**Items listed in a dataset:**
---+---
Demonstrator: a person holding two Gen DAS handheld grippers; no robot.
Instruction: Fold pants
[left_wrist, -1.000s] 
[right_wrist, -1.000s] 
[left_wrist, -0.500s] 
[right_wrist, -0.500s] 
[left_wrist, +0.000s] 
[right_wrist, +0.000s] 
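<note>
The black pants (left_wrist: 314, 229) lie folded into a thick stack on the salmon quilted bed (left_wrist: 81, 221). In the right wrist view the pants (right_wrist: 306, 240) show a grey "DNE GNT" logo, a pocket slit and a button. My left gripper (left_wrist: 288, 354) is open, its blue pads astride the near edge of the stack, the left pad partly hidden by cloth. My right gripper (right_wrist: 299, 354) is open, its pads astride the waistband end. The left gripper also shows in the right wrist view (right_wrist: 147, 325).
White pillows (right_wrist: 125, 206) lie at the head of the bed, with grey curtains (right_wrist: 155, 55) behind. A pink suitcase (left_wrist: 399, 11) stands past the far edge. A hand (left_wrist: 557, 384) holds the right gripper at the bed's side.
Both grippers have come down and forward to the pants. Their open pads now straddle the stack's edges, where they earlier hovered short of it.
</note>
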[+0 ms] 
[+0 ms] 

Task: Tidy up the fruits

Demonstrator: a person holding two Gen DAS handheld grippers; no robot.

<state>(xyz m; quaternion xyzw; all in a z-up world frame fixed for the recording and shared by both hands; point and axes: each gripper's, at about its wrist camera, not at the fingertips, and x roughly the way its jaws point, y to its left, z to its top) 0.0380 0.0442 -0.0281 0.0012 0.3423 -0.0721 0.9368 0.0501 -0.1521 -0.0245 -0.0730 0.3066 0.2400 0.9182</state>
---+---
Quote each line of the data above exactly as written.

Demonstrator: a person holding two Gen DAS handheld grippers; no robot.
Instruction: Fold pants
[left_wrist, -1.000s] 
[right_wrist, -1.000s] 
[left_wrist, -0.500s] 
[right_wrist, -0.500s] 
[left_wrist, +0.000s] 
[right_wrist, +0.000s] 
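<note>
The black pants (left_wrist: 314, 229) lie folded into a thick stack on the salmon quilted bed (left_wrist: 81, 221). In the right wrist view the pants (right_wrist: 306, 240) show a grey "DNE GNT" logo, a pocket slit and a button. My left gripper (left_wrist: 288, 354) is open, its blue pads astride the near edge of the stack, the left pad partly hidden by cloth. My right gripper (right_wrist: 299, 354) is open, its pads astride the waistband end. The left gripper also shows in the right wrist view (right_wrist: 147, 325).
White pillows (right_wrist: 125, 206) lie at the head of the bed, with grey curtains (right_wrist: 155, 55) behind. A pink suitcase (left_wrist: 399, 11) stands past the far edge. A hand (left_wrist: 557, 384) holds the right gripper at the bed's side.
Both grippers have come down and forward to the pants. Their open pads now straddle the stack's edges, where they earlier hovered short of it.
</note>
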[+0 ms] 
[+0 ms] 

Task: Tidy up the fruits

Demonstrator: a person holding two Gen DAS handheld grippers; no robot.

<state>(xyz m; quaternion xyzw; all in a z-up world frame fixed for the recording and shared by both hands; point and axes: each gripper's, at about its wrist camera, not at the fingertips, and x roughly the way its jaws point, y to its left, z to its top) 0.0380 0.0442 -0.0281 0.0012 0.3423 -0.0721 0.9368 0.0501 -0.1521 -0.0245 -0.0730 0.3066 0.2400 0.9182</state>

No additional output is needed.